-- YOUR ASSIGNMENT --
Images don't belong in the copy. Output the rest of the data exactly.

————————

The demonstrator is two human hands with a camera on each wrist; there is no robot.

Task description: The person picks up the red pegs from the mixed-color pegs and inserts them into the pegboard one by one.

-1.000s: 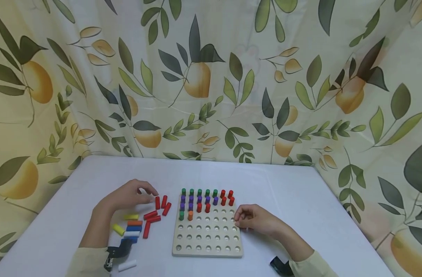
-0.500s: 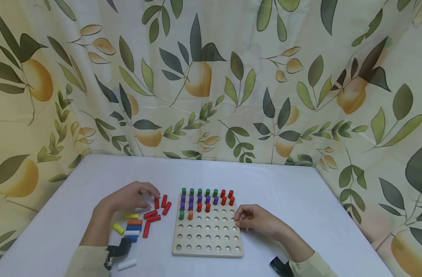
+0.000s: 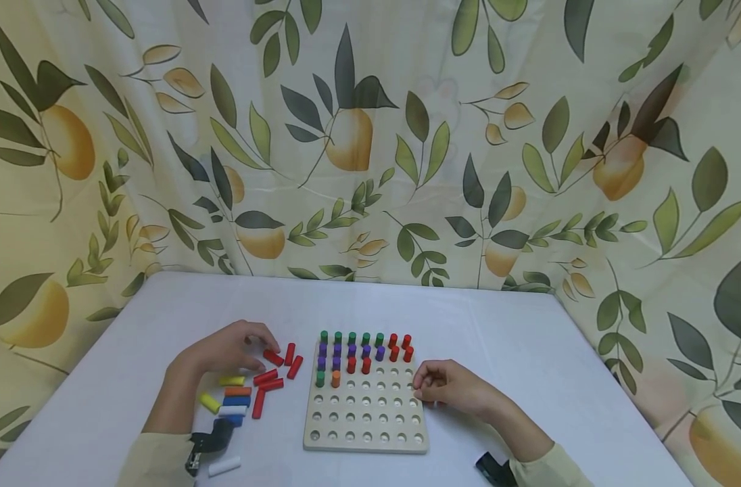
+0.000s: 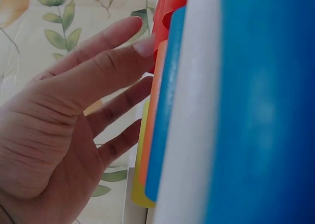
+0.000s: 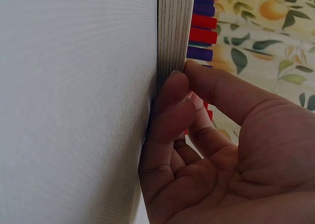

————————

-- OUTPUT FOR THIS TASK --
The demonstrator is two human hands with a camera on each wrist; there is no robot.

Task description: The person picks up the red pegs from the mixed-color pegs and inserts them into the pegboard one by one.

-1.000s: 
-0.500s: 
+0.000s: 
+0.000s: 
+0.000s: 

That is the complete output.